- What the task requires: Nothing outside the range below should be printed. Output exactly the lines from the line with "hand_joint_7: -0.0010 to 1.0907" to the line with "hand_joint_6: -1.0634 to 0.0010", both included.

________________________

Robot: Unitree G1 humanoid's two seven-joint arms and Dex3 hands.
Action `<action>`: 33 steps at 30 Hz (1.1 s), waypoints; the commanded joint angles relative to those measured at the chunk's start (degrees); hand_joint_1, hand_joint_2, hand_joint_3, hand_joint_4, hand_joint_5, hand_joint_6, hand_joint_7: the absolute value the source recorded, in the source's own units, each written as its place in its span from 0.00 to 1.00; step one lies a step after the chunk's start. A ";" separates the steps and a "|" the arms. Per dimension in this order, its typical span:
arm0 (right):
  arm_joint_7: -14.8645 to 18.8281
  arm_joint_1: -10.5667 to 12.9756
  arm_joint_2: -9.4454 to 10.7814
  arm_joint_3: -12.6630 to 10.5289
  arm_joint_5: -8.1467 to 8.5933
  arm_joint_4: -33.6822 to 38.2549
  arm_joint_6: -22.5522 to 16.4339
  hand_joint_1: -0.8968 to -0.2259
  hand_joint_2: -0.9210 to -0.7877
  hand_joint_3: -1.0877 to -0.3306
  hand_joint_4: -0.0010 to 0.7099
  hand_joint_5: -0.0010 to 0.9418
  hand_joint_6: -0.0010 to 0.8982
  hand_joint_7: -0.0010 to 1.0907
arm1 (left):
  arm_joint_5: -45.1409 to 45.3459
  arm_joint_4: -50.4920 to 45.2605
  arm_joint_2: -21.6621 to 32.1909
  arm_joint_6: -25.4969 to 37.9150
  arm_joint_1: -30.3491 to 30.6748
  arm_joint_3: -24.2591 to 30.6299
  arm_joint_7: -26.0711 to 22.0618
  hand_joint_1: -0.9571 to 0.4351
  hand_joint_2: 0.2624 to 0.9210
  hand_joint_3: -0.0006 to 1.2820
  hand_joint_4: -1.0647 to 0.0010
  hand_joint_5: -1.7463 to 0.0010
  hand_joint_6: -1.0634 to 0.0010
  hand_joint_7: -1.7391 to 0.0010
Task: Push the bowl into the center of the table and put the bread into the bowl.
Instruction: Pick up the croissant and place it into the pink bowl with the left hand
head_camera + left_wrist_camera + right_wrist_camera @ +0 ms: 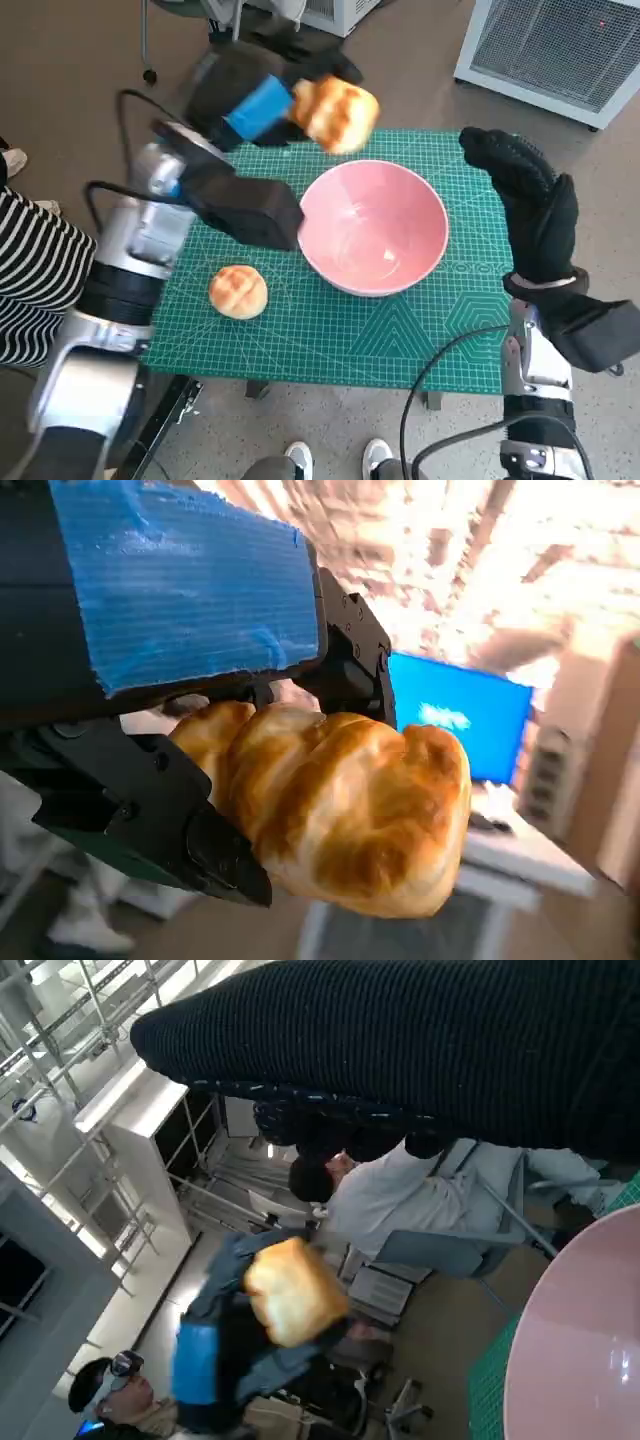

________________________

- Exercise answer:
  hand_joint_7: -0.0010 to 1.0907
arm1 (left):
  arm_joint_5: -45.1409 to 45.3459
  arm_joint_4: -50.4920 to 45.2605
  arm_joint_2: -21.6621 to 32.1909
  arm_joint_6: -25.4969 to 37.9150
  arm_joint_1: -30.3491 to 30.6748
  arm_joint_3: -24.2591 to 30.6299
  arm_joint_7: -26.0711 to 22.0618
  hand_joint_1: -0.9571 to 0.4351
  hand_joint_2: 0.2624 to 0.9210
  hand_joint_3: -0.0006 to 1.2820
  hand_joint_4: -1.0647 to 0.0010
  hand_joint_5: -1.7463 to 0.0010
  hand_joint_6: -1.0634 to 0.0010

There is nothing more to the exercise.